Бронич лежал в кресле, откинувшись на его спинку, и тяжело дышал. Глаза его были закрыты, галстук распущен, оборванная с воротника пуговка болталась на нитке.
— Бронич! — в три глотки вскричали мы с девочками.
Катя с Люсей бросились в кабинет, а я схватилась за телефон, чтобы без промедления вызвать «Скорую».

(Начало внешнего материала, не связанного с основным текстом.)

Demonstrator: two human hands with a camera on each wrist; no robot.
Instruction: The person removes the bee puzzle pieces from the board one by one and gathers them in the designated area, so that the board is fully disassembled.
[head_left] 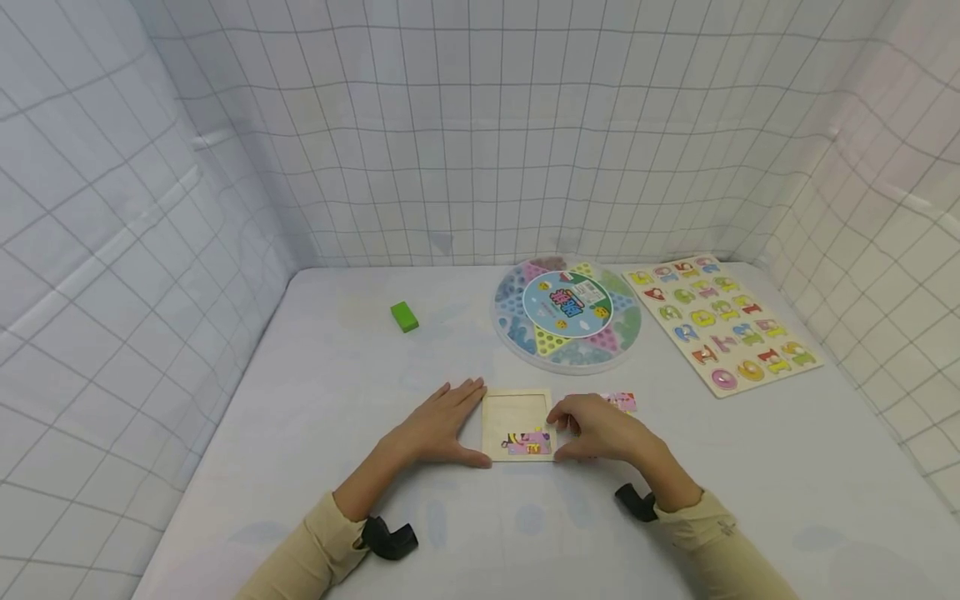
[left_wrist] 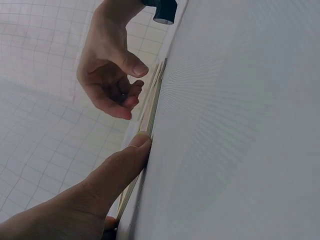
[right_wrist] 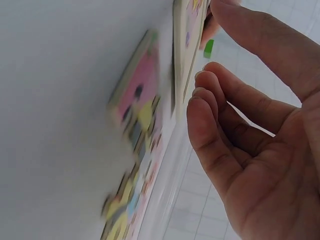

Через полчаса обморочно постанывающего шефа увезли в больницу с подозрением на инсульт. В полном ошеломлении мы с девочками выпили кофе с шоколадными конфетами из неприкосновенного запаса в барном шкафчике шефа, а потом Катя пошла наводить порядок в кабинете, Люся отправилась к Броничу домой, чтобы успокаивать его супругу, а я вызвалась съездить в больницу. Мне было по пути, я как раз собиралась в обеденный перерыв посетить бассейн.
В печали и тревоге, безрадостно думая о ближайшем будущем нашей многострадальной конторы, я вышла из офиса и встала под фонарем на углу, ожидая мамулю, с которой мы вместе занимаемся плаванием трижды в неделю.
Собственно, это мамуля подвигла меня на активные занятия спортом, сама бы я никогда не собралась ни в спортзал, ни в бассейн, просто поленилась бы. Но родительница моя заявила, что ей пора заботиться о своей физической форме, чего в одиночку она делать никак не может, поэтому мой святой дочерний долг — составить ей компанию. В конце концов, определенный урон мамулиной красоте нанесло именно рождение и взращивание детей, одной из коих я являюсь!